> **WHAT THE TASK ASKS**
Output the material exactly, keeping every line intact.
■ ■ ■ ■ ■
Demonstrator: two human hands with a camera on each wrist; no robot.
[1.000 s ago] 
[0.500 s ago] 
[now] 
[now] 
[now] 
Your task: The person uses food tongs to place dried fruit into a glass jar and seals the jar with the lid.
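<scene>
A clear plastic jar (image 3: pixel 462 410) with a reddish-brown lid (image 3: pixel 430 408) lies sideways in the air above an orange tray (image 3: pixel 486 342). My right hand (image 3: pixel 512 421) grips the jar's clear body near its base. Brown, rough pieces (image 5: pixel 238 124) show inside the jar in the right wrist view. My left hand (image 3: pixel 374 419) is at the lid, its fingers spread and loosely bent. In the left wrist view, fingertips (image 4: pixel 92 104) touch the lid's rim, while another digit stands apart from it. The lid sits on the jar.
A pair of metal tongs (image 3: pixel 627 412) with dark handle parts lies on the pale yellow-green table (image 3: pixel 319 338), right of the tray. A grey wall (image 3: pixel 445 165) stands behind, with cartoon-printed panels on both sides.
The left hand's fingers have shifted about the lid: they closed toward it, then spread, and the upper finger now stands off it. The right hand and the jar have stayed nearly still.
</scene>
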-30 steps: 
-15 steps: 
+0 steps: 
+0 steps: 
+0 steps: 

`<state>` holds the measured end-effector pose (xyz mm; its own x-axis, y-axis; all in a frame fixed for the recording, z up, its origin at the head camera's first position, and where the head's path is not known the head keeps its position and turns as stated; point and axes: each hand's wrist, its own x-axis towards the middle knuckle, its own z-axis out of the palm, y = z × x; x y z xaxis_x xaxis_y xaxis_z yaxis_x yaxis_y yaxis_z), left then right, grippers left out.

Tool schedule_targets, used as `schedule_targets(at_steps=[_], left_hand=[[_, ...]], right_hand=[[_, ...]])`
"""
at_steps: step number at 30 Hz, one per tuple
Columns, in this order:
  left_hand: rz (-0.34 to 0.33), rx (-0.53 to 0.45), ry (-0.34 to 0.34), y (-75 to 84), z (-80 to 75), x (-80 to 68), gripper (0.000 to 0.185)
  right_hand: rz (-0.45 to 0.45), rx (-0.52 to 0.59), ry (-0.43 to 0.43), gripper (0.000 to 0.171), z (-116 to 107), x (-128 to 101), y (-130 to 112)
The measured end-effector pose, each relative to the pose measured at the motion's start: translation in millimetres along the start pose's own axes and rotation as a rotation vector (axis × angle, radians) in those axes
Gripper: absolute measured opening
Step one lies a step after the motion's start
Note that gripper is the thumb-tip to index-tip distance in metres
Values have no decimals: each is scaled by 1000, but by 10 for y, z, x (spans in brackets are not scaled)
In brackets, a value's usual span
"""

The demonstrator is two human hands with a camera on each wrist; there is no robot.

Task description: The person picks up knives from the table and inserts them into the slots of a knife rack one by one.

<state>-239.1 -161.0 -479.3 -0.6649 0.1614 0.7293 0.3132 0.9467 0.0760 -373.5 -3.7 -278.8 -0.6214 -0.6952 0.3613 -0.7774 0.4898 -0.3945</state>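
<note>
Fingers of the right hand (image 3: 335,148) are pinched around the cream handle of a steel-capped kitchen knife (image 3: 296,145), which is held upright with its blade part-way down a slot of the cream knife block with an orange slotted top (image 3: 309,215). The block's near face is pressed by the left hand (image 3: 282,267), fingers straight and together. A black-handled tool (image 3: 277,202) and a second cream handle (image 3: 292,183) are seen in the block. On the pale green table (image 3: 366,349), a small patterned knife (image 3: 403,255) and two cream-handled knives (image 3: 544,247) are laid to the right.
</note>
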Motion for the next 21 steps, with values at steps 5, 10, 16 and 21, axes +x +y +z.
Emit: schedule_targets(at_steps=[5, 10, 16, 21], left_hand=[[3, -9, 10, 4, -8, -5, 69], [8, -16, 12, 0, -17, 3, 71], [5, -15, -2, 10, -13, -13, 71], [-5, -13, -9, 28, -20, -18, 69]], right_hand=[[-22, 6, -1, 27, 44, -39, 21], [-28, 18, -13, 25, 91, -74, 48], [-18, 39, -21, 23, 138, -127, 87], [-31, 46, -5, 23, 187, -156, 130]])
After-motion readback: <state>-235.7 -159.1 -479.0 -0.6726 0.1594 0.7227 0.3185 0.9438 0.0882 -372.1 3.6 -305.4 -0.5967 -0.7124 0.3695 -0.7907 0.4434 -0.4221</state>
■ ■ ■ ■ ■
> **OUTPUT BELOW**
Demonstrator: two human hands with a camera on each wrist; no robot.
[1.000 s ago] 
[0.500 s ago] 
[now] 
[now] 
[now] 
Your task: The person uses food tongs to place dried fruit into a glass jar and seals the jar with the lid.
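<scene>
A clear plastic jar (image 3: pixel 462 410) with a reddish-brown lid (image 3: pixel 430 408) lies sideways in the air above an orange tray (image 3: pixel 486 342). My right hand (image 3: pixel 512 421) grips the jar's clear body near its base. Brown, rough pieces (image 5: pixel 238 124) show inside the jar in the right wrist view. My left hand (image 3: pixel 374 419) is at the lid, its fingers spread and loosely bent. In the left wrist view, fingertips (image 4: pixel 92 104) touch the lid's rim, while another digit stands apart from it. The lid sits on the jar.
A pair of metal tongs (image 3: pixel 627 412) with dark handle parts lies on the pale yellow-green table (image 3: pixel 319 338), right of the tray. A grey wall (image 3: pixel 445 165) stands behind, with cartoon-printed panels on both sides.
The left hand's fingers have shifted about the lid: they closed toward it, then spread, and the upper finger now stands off it. The right hand and the jar have stayed nearly still.
</scene>
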-30 steps: 
-15 steps: 
+0 steps: 
+0 steps: 
+0 steps: 

`<state>` holds the measured end-effector pose (xyz mm; its own x-axis, y-axis; all in a frame fixed for the recording, z up, its origin at the head camera's first position, and where the head's path is not known the head keeps its position and turns as stated; point and axes: each hand's wrist, its own x-axis towards the middle knuckle, its own z-axis out of the palm, y = z × x; x y z xaxis_x xaxis_y xaxis_z yaxis_x yaxis_y yaxis_z), left then right, grippers left out.

Tool schedule_targets, used as `schedule_targets(at_steps=[_], left_hand=[[_, ...]], right_hand=[[_, ...]])`
"""
at_steps: step number at 30 Hz, one per tuple
Columns, in this order:
  left_hand: rz (-0.34 to 0.33), rx (-0.53 to 0.45), ry (-0.34 to 0.34), y (-75 to 84), z (-80 to 75), x (-80 to 68), gripper (0.000 to 0.185)
  right_hand: rz (-0.45 to 0.45), rx (-0.52 to 0.59), ry (-0.43 to 0.43), gripper (0.000 to 0.171), z (-116 to 107), x (-128 to 101), y (-130 to 112)
The measured end-effector pose, each relative to the pose measured at the motion's start: translation in millimetres along the start pose's own axes and rotation as a rotation vector (axis × angle, radians) in those axes
Gripper: absolute measured opening
Step one lies a step after the motion's start
Note that gripper is the thumb-tip to index-tip distance in metres
Values have no decimals: each is scaled by 1000, but by 10 for y, z, x (spans in brackets are not scaled)
In brackets, a value's usual span
"""

The demonstrator is two human hands with a camera on each wrist; there is no robot.

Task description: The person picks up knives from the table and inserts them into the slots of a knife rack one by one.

<state>-239.1 -161.0 -479.3 -0.6649 0.1614 0.7293 0.3132 0.9467 0.0760 -373.5 -3.7 -278.8 -0.6214 -0.6952 0.3613 -0.7774 0.4898 -0.3945</state>
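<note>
Fingers of the right hand (image 3: 335,148) are pinched around the cream handle of a steel-capped kitchen knife (image 3: 296,145), which is held upright with its blade part-way down a slot of the cream knife block with an orange slotted top (image 3: 309,215). The block's near face is pressed by the left hand (image 3: 282,267), fingers straight and together. A black-handled tool (image 3: 277,202) and a second cream handle (image 3: 292,183) are seen in the block. On the pale green table (image 3: 366,349), a small patterned knife (image 3: 403,255) and two cream-handled knives (image 3: 544,247) are laid to the right.
</note>
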Motion for the next 21 steps, with values at steps 5, 10, 16 and 21, axes +x +y +z.
Emit: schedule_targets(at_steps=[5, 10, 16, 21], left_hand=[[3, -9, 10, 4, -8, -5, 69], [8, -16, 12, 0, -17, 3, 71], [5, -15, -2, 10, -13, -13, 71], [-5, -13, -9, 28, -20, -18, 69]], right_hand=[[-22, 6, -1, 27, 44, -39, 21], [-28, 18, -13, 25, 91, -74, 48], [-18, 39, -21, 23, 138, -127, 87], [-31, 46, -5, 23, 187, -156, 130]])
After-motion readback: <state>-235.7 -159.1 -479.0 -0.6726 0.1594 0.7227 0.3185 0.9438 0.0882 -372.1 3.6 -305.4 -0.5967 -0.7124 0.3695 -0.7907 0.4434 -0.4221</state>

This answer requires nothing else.